Exactly as written, set down each line of the data below except its pictures.

╭─ Exercise data

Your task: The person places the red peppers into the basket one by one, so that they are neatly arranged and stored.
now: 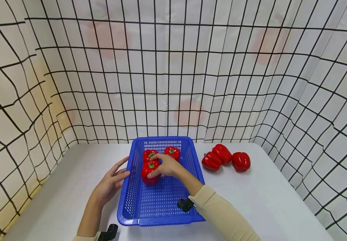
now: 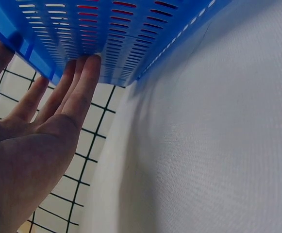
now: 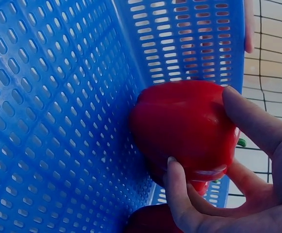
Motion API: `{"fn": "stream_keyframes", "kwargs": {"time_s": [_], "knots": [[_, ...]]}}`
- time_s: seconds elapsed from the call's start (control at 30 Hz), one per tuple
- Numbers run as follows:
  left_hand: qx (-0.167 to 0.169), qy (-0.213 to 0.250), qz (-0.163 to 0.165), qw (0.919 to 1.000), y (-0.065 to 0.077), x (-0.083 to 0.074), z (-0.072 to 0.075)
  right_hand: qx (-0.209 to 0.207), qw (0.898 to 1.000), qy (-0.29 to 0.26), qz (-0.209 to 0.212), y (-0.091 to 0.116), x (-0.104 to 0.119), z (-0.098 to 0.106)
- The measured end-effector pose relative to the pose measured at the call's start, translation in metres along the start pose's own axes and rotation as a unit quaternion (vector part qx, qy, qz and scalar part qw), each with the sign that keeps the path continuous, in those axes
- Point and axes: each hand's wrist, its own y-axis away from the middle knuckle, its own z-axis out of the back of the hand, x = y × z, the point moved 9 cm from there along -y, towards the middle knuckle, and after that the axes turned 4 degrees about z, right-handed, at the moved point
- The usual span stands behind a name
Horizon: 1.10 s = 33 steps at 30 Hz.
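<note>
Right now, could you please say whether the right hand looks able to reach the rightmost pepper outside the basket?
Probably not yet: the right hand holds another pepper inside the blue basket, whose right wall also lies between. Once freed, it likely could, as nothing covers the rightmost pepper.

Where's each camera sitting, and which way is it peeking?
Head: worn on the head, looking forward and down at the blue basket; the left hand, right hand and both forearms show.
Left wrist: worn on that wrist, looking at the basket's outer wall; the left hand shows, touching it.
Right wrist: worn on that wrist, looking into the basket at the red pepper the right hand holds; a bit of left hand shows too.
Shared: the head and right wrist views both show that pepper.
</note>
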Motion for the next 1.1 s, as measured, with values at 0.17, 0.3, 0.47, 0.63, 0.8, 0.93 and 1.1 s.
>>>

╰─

▶ Written response
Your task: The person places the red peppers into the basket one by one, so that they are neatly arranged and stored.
now: 
now: 
now: 
Motion API: `{"fn": "stream_keyframes", "kwargs": {"time_s": [_], "knots": [[_, ...]]}}`
- time_s: seconds elapsed from the call's start (control at 30 Hz), one per tuple
- Numbers run as follows:
  left_hand: qx (-0.167 to 0.169), qy (-0.213 to 0.250), qz (-0.163 to 0.165), qw (0.919 to 1.000), y (-0.065 to 0.077), x (-0.083 to 0.074), z (-0.072 to 0.075)
  right_hand: qx (-0.209 to 0.207), qw (0.898 to 1.000), qy (-0.29 to 0.26), qz (-0.209 to 0.212), y (-0.091 to 0.116), x (-0.104 to 0.119), z (-0.098 to 0.106)
- The measured end-effector pose relative to the pose measured at the call's start, translation in metres along the start pose's own axes and rotation as a unit quaternion (vector part qx, qy, qz and scalar part qw), each with the sign that keeps the path continuous, in those axes
- Point and axes: each hand's wrist, its own y-axis away from the middle knuckle, its own z-axis out of the back of the hand, x = y × z, the point moved 9 cm from there along -y, towards the middle knuckle, and after that the axes turned 4 degrees about z, right-handed, at the moved point
- The usual span stands behind a name
Horizon: 1.10 s = 33 steps at 30 Hz.
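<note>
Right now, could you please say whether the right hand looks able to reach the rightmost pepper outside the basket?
Probably not yet: the right hand holds another pepper inside the blue basket, whose right wall also lies between. Once freed, it likely could, as nothing covers the rightmost pepper.

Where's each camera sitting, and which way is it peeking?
Head: worn on the head, looking forward and down at the blue basket; the left hand, right hand and both forearms show.
Left wrist: worn on that wrist, looking at the basket's outer wall; the left hand shows, touching it.
Right wrist: worn on that wrist, looking into the basket at the red pepper the right hand holds; a bit of left hand shows too.
Shared: the head and right wrist views both show that pepper.
</note>
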Motion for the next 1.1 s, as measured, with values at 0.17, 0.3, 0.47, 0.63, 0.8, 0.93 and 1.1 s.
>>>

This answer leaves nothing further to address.